*Material for the task*:
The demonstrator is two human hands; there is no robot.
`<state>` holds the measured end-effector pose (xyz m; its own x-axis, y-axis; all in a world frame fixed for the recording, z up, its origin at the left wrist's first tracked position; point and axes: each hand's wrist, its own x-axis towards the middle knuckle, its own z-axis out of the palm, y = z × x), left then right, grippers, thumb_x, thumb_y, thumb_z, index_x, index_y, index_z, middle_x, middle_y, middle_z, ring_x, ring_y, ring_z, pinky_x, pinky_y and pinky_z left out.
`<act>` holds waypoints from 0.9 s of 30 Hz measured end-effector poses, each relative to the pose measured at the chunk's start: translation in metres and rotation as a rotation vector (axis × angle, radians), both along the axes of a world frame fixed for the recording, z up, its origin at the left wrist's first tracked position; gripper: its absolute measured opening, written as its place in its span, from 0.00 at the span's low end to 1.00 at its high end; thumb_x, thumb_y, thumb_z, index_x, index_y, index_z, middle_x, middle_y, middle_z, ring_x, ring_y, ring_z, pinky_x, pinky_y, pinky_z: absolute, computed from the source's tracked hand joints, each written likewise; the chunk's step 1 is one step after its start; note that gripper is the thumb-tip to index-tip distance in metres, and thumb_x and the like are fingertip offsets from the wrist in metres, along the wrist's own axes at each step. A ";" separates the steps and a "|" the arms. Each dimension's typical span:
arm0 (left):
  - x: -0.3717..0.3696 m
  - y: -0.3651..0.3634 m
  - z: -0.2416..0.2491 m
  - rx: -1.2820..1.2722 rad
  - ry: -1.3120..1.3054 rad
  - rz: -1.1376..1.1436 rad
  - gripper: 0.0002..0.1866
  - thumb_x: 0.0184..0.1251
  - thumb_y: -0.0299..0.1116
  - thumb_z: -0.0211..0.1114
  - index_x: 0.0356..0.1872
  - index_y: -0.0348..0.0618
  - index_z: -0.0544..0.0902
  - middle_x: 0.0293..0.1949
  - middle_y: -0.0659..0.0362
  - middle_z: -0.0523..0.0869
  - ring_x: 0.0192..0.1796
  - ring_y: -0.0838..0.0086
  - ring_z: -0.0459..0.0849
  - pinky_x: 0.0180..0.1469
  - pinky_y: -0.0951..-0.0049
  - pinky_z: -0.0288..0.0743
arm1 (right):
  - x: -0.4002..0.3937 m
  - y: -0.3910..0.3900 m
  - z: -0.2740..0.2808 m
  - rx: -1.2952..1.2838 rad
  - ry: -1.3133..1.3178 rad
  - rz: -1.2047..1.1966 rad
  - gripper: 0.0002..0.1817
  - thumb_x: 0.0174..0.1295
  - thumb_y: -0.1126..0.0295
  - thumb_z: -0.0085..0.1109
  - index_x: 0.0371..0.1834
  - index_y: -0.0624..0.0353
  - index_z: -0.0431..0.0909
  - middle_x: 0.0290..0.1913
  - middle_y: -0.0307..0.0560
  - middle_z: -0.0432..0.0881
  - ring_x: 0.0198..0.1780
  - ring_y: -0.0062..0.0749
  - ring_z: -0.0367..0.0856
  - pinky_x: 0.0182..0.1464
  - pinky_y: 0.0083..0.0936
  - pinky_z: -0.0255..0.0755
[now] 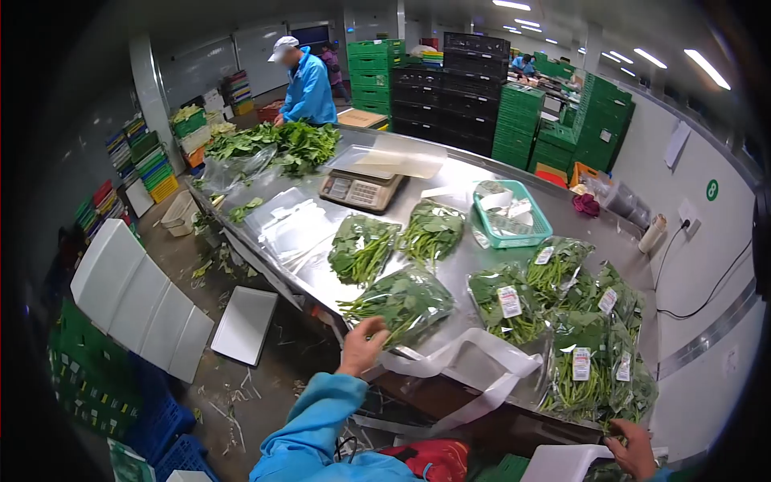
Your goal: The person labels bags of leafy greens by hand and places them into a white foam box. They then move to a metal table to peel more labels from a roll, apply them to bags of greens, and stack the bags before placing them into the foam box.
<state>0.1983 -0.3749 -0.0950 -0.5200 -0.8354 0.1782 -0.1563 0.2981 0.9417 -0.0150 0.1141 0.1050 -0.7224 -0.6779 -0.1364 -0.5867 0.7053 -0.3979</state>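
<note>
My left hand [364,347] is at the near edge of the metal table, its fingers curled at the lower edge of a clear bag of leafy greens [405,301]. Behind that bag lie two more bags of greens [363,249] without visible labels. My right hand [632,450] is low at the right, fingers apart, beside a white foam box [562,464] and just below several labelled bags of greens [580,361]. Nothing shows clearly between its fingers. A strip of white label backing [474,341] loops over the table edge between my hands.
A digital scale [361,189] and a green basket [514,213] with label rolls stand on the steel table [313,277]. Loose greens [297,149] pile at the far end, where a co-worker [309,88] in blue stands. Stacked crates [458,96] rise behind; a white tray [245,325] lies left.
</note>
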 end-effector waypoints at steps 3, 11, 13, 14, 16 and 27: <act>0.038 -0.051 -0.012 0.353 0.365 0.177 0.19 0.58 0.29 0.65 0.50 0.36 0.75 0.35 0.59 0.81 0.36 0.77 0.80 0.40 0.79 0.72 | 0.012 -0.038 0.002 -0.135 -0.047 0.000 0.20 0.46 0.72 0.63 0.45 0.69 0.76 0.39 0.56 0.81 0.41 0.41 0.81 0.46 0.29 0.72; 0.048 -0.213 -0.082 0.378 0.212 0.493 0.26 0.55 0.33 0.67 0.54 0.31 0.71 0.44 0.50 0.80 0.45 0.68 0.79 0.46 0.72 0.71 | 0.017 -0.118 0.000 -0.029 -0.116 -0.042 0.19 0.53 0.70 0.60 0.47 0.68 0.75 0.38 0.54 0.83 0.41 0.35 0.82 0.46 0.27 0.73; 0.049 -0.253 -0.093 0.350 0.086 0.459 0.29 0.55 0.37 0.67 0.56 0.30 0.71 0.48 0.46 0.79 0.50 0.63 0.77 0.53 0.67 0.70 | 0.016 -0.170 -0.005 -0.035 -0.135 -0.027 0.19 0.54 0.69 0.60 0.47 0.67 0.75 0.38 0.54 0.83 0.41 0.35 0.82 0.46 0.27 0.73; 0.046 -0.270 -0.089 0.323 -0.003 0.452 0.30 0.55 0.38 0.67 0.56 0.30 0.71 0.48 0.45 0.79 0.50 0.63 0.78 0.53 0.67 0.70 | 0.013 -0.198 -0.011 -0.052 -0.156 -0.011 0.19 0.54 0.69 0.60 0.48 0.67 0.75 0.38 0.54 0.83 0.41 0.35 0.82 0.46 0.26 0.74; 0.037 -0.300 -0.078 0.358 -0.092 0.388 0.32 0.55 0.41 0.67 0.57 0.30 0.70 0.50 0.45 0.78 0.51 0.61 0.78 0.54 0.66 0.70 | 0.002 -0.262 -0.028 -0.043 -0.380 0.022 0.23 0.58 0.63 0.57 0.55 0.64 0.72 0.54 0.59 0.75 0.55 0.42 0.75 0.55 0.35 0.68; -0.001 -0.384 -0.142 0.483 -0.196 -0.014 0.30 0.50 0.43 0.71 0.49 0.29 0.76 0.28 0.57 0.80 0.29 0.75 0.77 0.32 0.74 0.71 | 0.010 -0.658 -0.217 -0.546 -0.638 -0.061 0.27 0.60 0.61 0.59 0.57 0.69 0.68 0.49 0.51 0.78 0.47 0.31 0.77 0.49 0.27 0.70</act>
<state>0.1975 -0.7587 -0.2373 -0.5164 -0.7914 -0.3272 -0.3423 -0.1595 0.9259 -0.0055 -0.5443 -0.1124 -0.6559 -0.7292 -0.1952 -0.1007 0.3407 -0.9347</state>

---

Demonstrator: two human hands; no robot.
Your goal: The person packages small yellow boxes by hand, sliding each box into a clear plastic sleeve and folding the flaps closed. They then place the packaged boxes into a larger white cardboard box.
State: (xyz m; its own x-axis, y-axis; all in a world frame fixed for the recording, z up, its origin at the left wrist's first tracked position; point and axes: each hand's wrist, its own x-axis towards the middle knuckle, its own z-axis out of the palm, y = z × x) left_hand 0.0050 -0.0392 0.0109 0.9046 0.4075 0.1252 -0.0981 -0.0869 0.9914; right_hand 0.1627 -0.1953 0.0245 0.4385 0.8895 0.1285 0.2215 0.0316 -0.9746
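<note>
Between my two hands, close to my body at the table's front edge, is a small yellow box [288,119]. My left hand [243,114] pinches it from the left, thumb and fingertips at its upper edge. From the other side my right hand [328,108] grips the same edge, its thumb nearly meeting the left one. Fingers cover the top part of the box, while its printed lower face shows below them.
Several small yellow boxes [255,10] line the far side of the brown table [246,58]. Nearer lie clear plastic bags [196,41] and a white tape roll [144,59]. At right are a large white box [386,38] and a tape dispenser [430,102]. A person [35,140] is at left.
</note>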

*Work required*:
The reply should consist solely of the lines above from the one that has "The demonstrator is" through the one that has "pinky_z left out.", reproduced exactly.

*Answer below*:
The demonstrator is two human hands; there is no robot.
`<state>` holds the measured end-effector pose (xyz m; its own x-axis, y-axis; all in a world frame fixed for the recording, z up, its origin at the left wrist's first tracked position; point and axes: each hand's wrist, its own x-axis towards the middle knuckle, its own z-axis out of the palm, y = z × x), left then right, grippers, thumb_x, thumb_y, thumb_z, index_x, index_y, index_z, middle_x, middle_y, middle_z, ring_x, ring_y, ring_z, pinky_x, pinky_y and pinky_z left out.

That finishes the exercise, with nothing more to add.